> Description of the task: Gather, from the data below, each line in which the word "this" occurs.

(Records drawn from a dataset)
****************************************

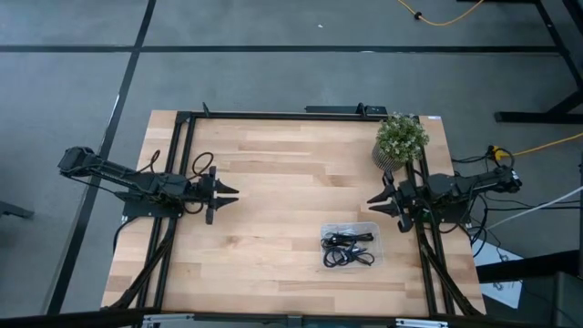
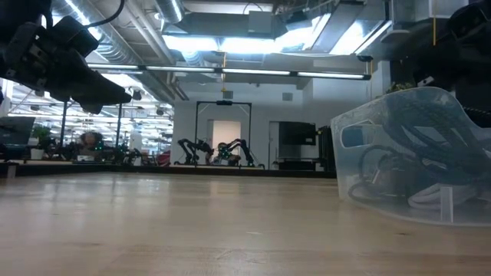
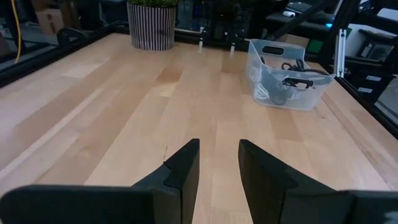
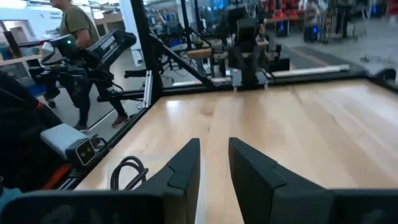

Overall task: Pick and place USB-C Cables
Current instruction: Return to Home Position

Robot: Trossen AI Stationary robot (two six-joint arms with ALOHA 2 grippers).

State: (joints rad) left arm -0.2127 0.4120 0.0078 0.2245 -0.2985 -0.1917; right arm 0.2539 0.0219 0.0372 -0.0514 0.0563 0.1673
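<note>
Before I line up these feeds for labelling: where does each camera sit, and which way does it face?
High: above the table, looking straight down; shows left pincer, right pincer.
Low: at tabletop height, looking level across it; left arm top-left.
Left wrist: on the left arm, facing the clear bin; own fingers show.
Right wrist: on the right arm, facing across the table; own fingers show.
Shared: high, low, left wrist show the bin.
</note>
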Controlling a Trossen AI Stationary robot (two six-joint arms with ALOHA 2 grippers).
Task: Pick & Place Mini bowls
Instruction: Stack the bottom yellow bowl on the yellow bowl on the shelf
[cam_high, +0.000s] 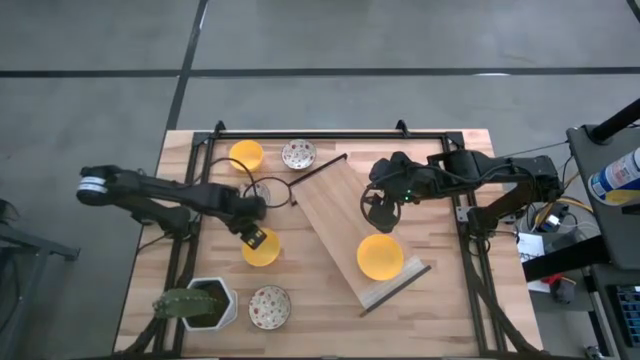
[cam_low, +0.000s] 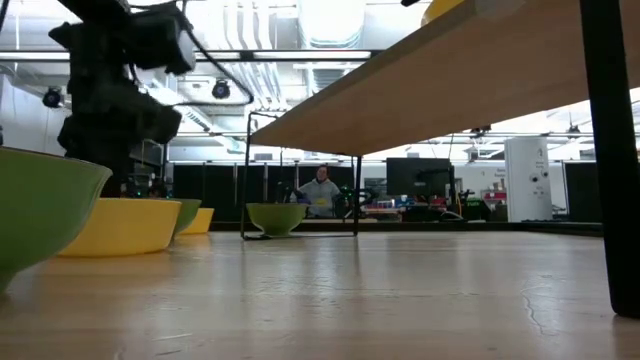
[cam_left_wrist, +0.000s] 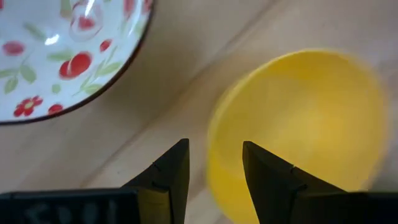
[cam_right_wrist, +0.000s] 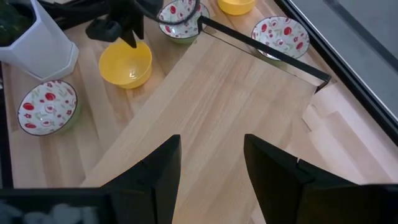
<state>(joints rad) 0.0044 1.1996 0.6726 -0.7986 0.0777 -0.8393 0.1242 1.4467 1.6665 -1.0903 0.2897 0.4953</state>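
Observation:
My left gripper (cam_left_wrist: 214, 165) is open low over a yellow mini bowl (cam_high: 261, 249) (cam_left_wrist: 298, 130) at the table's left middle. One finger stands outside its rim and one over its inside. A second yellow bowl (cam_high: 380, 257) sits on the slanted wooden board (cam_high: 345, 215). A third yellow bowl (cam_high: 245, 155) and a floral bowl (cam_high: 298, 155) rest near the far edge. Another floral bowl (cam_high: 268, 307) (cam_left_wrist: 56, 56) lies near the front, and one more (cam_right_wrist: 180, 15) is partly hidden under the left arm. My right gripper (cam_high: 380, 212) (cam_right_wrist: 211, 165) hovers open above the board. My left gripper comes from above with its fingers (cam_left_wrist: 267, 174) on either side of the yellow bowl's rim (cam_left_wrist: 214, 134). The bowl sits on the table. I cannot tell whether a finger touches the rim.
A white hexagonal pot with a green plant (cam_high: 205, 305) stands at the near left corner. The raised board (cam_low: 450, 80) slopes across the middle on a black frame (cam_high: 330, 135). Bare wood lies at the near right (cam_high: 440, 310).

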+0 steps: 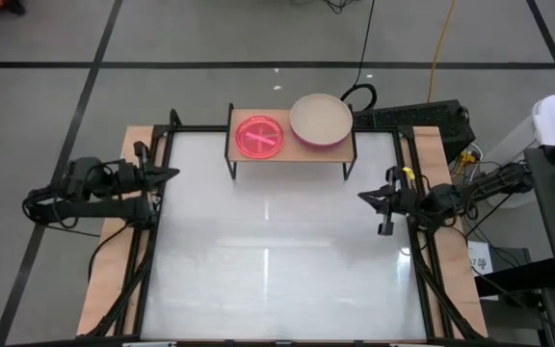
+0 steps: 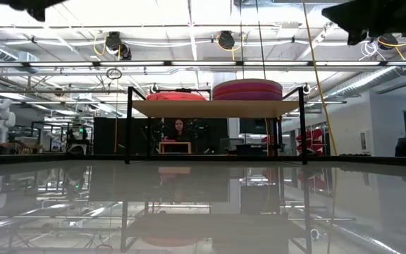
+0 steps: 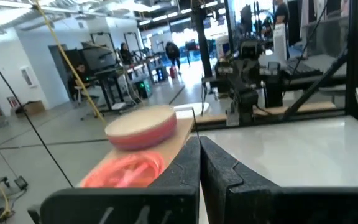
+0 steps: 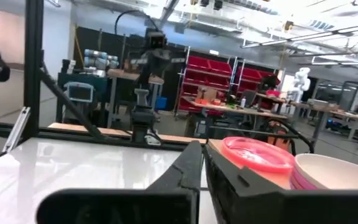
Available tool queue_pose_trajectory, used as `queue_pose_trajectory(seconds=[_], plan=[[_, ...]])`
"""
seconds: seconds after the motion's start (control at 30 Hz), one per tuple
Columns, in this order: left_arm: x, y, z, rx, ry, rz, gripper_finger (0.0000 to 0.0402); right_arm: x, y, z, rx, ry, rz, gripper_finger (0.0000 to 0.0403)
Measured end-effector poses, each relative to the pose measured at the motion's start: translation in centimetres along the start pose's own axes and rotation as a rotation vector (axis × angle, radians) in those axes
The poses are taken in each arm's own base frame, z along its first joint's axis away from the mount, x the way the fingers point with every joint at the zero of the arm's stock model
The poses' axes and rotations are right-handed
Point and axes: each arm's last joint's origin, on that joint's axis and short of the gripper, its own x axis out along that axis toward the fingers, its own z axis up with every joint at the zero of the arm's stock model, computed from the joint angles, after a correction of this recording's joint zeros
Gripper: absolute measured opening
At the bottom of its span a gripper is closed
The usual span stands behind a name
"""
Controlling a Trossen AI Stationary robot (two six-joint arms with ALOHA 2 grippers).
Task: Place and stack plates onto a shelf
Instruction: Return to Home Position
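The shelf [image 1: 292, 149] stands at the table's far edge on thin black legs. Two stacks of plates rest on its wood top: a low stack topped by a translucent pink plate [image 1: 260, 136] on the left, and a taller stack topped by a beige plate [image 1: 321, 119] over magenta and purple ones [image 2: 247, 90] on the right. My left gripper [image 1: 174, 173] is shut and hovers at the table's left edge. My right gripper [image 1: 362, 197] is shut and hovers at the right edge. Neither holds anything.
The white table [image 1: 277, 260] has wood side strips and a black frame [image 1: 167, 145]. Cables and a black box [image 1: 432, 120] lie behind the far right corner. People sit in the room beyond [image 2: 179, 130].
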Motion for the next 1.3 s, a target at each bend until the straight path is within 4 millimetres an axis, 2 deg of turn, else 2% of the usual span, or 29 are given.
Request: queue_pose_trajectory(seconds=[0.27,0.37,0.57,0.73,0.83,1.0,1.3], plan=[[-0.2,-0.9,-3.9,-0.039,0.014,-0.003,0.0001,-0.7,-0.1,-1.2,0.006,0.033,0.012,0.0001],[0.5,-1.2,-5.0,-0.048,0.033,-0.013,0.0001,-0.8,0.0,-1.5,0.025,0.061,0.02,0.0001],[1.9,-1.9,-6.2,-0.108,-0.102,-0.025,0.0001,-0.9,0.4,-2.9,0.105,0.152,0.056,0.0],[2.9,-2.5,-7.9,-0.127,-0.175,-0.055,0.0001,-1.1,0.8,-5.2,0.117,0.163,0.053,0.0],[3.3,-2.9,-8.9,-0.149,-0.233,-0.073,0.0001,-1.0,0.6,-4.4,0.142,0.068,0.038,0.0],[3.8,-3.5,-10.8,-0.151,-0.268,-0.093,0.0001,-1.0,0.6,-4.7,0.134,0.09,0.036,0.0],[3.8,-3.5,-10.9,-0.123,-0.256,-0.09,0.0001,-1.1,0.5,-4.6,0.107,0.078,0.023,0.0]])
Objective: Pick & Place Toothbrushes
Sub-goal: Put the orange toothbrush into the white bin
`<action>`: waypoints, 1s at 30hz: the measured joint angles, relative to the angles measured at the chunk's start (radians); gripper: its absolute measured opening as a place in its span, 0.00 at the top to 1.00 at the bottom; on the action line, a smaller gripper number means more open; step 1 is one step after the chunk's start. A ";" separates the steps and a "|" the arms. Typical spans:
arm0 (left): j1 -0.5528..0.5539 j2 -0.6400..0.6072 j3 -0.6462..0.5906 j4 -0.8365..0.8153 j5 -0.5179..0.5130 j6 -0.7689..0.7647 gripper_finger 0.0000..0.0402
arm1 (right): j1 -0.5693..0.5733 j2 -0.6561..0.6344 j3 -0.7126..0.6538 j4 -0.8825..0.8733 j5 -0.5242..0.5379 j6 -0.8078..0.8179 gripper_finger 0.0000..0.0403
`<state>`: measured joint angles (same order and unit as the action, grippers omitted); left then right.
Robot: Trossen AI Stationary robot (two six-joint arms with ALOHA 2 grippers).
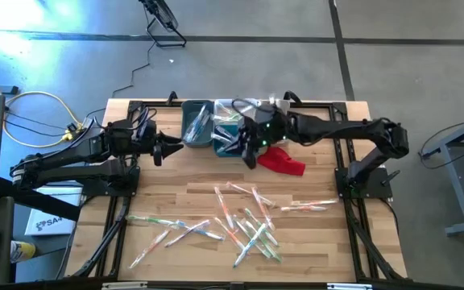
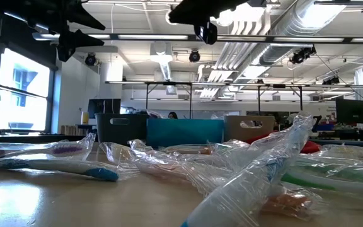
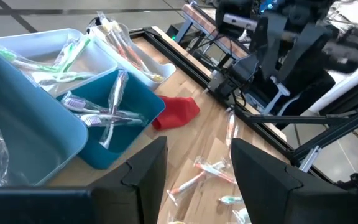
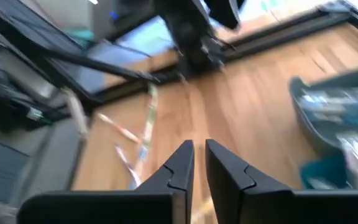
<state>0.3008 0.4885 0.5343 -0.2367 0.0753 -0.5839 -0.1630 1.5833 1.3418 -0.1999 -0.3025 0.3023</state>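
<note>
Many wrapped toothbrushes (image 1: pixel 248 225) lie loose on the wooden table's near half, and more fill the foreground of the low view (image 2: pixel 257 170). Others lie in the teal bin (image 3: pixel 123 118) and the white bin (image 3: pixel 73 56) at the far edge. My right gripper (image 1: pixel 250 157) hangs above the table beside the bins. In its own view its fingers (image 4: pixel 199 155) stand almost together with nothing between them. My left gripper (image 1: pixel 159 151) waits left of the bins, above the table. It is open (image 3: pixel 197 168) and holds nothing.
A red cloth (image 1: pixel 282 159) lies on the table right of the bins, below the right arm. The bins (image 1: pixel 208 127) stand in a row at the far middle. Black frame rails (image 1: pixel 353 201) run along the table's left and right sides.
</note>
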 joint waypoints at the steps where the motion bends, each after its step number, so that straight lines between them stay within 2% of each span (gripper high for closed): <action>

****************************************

> Response:
Columns, in this order: left_arm: x, y, z, rx, ry, rz, gripper_finger (0.0000 to 0.0402); right_arm: x, y, z, rx, ry, rz, gripper_finger (0.0000 to 0.0403)
Point and axes: each arm's last joint's origin, on that joint's axis and short of the gripper, its own x axis out along that axis toward the fingers, its own z axis up with every joint at the zero of the arm's stock model, computed from the joint angles, after a correction of this recording's joint zeros

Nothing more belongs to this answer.